● Assigned task: Write out the full listing below exactly as given.

● Supplied information:
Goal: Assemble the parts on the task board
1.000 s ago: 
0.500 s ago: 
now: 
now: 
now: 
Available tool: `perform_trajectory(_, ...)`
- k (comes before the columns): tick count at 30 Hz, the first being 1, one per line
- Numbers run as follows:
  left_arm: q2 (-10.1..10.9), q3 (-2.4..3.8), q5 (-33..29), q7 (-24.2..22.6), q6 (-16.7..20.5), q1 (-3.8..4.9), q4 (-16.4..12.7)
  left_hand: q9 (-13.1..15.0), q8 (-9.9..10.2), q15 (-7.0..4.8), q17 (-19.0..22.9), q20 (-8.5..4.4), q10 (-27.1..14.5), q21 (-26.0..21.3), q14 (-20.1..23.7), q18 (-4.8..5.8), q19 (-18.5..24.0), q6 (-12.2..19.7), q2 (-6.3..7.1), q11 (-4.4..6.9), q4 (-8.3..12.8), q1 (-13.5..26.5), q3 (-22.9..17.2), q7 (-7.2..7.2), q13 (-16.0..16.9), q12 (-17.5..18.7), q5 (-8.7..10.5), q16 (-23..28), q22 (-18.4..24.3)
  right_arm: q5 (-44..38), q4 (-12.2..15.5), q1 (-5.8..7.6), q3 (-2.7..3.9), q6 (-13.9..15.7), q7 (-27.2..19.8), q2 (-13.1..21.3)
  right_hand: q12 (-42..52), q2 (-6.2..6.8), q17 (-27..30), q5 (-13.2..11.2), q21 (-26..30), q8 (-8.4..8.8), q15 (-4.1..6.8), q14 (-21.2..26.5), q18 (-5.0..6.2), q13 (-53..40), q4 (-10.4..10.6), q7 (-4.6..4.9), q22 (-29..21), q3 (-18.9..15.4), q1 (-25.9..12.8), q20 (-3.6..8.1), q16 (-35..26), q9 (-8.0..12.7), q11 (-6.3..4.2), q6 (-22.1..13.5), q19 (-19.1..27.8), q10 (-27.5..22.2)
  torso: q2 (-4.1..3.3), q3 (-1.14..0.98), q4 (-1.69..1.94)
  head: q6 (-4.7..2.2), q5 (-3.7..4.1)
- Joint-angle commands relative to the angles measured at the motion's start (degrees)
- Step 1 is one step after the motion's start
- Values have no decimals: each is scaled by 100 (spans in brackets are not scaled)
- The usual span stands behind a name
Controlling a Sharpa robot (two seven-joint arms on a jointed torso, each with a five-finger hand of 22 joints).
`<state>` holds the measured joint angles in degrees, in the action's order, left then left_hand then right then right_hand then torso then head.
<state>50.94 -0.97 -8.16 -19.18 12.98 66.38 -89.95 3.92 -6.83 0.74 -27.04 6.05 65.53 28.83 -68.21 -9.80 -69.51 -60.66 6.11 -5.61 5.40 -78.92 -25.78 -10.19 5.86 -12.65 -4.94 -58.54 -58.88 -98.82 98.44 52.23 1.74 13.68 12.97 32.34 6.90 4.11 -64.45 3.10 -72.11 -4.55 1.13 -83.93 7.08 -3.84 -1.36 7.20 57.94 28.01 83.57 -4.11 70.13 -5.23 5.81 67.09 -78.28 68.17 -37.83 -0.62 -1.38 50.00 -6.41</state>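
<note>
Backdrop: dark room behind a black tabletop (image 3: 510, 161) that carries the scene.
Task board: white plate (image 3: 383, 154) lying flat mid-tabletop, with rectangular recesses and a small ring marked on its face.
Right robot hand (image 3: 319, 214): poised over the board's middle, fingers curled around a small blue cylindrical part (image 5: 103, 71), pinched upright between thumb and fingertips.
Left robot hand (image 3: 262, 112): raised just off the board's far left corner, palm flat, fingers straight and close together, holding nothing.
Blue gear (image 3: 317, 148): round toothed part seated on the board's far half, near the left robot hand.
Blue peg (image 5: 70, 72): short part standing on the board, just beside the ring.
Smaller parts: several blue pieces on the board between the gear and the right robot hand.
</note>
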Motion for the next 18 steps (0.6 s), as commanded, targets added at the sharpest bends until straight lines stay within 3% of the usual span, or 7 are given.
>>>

● Response to this task:
Goal: Assemble the parts on the task board
1.000 s ago: 
0.500 s ago: 
now: 
now: 
now: 
Available tool: `perform_trajectory(_, ...)`
- k (comes before the columns): tick count at 30 Hz, the first being 1, one per line
- Numbers run as follows:
  left_arm: q2 (-10.1..10.9), q3 (-2.4..3.8), q5 (-33..29), q7 (-24.2..22.6), q6 (-16.7..20.5), q1 (-3.8..4.9), q4 (-16.4..12.7)
  left_hand: q9 (-13.1..15.0), q8 (-9.9..10.2), q15 (-7.0..4.8), q17 (-19.0..22.9), q20 (-8.5..4.4), q10 (-27.1..14.5), q21 (-26.0..21.3), q14 (-20.1..23.7), q18 (-4.8..5.8), q19 (-18.5..24.0), q6 (-12.2..19.7), q2 (-6.3..7.1), q11 (-4.4..6.9), q4 (-8.3..12.8), q1 (-13.5..26.5), q3 (-22.9..17.2), q7 (-7.2..7.2), q13 (-16.0..16.9), q12 (-17.5..18.7), q5 (-8.7..10.5), q16 (-23..28), q22 (-18.4..24.3)
  right_arm: q5 (-44..38), q4 (-12.2..15.5), q1 (-5.8..7.6), q3 (-2.7..3.9), q6 (-13.9..15.7), q7 (-27.2..19.8), q2 (-13.1..21.3)
  right_hand: q12 (-42..52), q2 (-6.2..6.8), q17 (-27..30), q5 (-13.2..11.2), q21 (-26..30), q8 (-8.4..8.8), q15 (-4.1..6.8), q14 (-21.2..26.5), q18 (-5.0..6.2), q13 (-53..40), q4 (-10.4..10.6), q7 (-4.6..4.9), q22 (-29..21), q3 (-18.9..15.4), q1 (-25.9..12.8), q20 (-3.6..8.1), q16 (-35..26), q9 (-8.0..12.7), q11 (-6.3..4.2), q6 (-22.1..13.5), q19 (-19.1..27.8), q10 (-27.5..22.2)
  torso: q2 (-4.1..3.3), q3 (-1.14..0.98), q4 (-1.69..1.94)
  head: q6 (-4.7..2.2), q5 (-3.7..4.1)
- Joint-angle commands relative to the angles measured at the motion's start (degrees)
- Step 1 is one step after the motion's start
- Values have no decimals: each is scaled by 100 (spans in brackets are not scaled)
- The usual span stands behind a name
Controlling a Sharpa robot (two seven-joint arms on a jointed torso, each with a five-finger hand of 22 joints).
`<state>` holds the measured joint angles in degrees, in the action's order, left then left_hand then right then right_hand then torso then head.
<state>50.94 -0.97 -8.16 -19.18 12.98 66.38 -89.95 3.92 -6.83 0.74 -27.04 6.05 65.53 28.83 -68.21 -9.80 -69.51 -60.66 6.11 -5.61 5.40 -78.92 -25.78 -10.19 5.86 -12.65 -4.94 -58.54 -58.88 -98.82 98.44 52.23 1.74 13.68 12.97 32.34 6.90 4.11 -64.45 3.10 -72.11 -4.55 1.13 -83.93 7.08 -3.84 -1.36 7.20 57.94 28.01 83.57 -4.11 70.13 -5.23 5.81 67.09 -78.28 68.17 -37.83 -0.62 -1.38 50.00 -6.41</state>
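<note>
Backdrop: dark room behind a black tabletop (image 3: 510, 161) that carries the scene.
Task board: white plate (image 3: 383, 154) lying flat mid-tabletop, with rectangular recesses and a small ring marked on its face.
Right robot hand (image 3: 319, 214): poised over the board's middle, fingers curled around a small blue cylindrical part (image 5: 103, 71), pinched upright between thumb and fingertips.
Left robot hand (image 3: 262, 112): raised just off the board's far left corner, palm flat, fingers straight and close together, holding nothing.
Blue gear (image 3: 317, 148): round toothed part seated on the board's far half, near the left robot hand.
Blue peg (image 5: 70, 72): short part standing on the board, just beside the ring.
Smaller parts: several blue pieces on the board between the gear and the right robot hand.
</note>
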Motion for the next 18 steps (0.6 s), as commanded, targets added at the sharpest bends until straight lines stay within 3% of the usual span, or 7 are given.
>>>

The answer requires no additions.